Task item —
Transcribe the records below exactly, from their first line through the line containing "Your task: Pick". Omit every line after it.

Input —
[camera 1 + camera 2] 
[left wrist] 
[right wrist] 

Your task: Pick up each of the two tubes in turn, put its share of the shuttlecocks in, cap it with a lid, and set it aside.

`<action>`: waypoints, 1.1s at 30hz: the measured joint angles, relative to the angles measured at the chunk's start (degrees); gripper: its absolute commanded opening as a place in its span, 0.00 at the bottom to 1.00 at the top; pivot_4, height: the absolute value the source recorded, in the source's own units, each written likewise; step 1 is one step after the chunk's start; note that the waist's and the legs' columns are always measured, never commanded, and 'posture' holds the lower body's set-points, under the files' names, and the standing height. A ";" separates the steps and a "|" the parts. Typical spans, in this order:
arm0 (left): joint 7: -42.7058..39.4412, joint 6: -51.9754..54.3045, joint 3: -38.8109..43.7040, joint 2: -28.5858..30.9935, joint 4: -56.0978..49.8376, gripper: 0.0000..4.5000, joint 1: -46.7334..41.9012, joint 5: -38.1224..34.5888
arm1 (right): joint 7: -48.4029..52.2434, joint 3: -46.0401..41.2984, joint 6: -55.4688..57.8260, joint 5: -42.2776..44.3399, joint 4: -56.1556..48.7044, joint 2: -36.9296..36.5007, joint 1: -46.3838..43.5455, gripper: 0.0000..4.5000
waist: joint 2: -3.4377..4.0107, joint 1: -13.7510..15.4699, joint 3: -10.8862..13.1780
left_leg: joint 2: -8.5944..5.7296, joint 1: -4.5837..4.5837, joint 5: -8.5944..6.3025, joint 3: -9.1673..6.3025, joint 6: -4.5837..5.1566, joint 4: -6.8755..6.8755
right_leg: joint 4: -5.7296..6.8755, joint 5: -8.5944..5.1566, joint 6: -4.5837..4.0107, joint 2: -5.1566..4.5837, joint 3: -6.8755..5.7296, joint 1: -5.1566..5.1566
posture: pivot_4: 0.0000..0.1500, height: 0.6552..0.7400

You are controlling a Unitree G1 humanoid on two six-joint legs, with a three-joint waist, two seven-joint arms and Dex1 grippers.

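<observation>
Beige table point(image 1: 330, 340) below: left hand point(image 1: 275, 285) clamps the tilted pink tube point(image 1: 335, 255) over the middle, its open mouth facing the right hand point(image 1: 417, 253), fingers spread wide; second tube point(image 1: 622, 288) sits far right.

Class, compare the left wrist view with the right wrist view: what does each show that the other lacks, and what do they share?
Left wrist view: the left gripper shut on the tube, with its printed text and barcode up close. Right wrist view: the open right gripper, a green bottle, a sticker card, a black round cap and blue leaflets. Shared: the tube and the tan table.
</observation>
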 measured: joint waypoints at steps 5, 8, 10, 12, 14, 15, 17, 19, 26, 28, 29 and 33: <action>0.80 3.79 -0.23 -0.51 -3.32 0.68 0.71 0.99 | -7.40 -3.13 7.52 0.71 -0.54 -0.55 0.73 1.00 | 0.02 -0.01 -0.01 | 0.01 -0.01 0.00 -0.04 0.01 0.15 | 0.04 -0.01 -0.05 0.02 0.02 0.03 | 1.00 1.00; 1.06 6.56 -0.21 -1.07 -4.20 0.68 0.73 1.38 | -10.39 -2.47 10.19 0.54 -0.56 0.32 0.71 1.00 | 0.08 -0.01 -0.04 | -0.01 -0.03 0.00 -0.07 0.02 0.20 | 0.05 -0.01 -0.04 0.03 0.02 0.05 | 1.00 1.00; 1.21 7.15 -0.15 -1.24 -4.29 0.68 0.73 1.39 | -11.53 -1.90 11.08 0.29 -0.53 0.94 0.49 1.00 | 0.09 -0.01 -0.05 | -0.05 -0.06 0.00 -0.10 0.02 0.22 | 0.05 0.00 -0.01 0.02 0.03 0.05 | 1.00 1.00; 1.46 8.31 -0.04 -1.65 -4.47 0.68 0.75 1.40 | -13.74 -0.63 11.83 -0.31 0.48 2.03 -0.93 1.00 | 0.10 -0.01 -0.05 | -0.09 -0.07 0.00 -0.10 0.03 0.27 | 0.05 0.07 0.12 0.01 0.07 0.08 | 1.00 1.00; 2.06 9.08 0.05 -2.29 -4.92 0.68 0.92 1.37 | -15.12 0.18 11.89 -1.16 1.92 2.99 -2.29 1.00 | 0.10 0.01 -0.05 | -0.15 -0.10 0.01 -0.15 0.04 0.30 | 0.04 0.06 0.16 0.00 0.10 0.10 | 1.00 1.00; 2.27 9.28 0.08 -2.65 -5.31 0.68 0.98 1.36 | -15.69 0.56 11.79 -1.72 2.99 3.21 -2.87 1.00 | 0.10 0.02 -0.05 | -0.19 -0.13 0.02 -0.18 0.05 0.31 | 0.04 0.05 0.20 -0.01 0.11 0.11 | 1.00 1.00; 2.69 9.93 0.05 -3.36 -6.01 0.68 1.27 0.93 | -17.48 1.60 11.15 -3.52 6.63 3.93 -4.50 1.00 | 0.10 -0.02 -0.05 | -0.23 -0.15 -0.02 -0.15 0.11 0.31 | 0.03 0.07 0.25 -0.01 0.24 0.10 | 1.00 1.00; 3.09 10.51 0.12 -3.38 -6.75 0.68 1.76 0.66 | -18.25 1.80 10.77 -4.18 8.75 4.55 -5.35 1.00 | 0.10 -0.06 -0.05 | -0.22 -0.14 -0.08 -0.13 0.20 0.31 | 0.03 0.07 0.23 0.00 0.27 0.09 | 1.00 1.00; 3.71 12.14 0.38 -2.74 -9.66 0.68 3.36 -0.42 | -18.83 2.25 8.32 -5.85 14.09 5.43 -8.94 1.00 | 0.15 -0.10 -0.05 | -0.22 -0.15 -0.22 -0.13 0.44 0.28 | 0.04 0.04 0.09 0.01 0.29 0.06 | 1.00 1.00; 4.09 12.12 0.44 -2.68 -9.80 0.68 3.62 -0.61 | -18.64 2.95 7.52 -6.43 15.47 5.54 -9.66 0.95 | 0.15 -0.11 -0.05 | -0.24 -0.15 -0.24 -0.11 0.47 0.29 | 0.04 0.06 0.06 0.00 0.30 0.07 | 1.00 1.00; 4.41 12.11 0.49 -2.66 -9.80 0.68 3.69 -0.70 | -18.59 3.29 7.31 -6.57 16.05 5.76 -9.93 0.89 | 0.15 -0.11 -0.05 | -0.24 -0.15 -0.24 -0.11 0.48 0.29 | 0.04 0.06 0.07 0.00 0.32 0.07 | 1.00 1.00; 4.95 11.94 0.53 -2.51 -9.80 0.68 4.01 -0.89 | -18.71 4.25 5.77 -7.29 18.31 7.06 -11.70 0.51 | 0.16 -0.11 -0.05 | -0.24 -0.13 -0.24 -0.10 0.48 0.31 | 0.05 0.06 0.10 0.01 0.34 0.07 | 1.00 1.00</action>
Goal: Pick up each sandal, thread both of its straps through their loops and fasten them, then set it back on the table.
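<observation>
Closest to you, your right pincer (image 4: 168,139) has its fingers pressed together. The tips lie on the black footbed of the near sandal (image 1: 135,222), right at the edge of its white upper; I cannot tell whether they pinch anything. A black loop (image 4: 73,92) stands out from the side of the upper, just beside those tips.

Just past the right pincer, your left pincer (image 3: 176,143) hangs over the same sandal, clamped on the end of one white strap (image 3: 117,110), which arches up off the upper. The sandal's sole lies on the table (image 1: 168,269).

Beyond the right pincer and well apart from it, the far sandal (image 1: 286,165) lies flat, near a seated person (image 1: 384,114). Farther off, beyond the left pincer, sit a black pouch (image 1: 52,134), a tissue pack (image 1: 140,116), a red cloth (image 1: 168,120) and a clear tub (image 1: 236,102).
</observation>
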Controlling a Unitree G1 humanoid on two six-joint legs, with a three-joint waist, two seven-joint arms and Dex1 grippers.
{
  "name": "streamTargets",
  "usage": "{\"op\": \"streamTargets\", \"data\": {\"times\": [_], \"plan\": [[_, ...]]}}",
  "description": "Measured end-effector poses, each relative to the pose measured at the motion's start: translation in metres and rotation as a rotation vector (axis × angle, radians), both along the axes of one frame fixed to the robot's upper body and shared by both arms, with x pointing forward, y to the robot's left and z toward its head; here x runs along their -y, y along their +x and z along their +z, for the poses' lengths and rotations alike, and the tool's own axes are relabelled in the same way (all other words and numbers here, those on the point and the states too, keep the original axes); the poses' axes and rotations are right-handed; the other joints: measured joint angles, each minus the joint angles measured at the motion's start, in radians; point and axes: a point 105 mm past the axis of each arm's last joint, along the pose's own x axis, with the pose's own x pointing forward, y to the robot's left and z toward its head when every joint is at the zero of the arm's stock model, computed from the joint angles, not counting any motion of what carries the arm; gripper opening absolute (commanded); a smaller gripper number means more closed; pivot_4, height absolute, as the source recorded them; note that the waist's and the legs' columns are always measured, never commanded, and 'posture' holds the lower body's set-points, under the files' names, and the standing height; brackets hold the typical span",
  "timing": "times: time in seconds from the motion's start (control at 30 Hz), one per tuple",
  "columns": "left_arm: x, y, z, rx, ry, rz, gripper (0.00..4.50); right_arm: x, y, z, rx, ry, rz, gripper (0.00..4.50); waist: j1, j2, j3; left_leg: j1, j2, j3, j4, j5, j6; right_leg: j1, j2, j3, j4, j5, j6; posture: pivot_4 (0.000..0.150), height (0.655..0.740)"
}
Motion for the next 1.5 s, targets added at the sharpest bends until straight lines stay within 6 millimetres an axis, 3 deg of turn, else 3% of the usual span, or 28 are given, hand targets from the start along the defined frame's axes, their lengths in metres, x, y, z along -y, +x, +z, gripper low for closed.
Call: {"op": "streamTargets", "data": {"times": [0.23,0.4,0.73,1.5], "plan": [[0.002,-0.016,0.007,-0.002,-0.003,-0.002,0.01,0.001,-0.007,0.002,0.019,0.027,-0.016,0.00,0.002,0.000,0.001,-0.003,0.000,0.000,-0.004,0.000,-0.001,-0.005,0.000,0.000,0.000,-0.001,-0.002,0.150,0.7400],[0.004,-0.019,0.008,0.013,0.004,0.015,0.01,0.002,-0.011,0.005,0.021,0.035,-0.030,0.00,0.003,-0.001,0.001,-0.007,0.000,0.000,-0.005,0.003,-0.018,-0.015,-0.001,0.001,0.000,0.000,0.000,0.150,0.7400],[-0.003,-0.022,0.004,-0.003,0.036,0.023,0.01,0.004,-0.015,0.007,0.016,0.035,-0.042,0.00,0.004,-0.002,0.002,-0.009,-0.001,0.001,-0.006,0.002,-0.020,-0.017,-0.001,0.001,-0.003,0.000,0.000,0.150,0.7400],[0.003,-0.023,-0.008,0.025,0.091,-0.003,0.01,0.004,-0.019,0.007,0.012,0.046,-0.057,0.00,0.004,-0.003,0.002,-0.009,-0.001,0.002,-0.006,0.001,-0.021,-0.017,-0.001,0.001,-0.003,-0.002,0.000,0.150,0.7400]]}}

Completed task —
[camera 1 + camera 2] 
[left wrist] 
[right wrist] 

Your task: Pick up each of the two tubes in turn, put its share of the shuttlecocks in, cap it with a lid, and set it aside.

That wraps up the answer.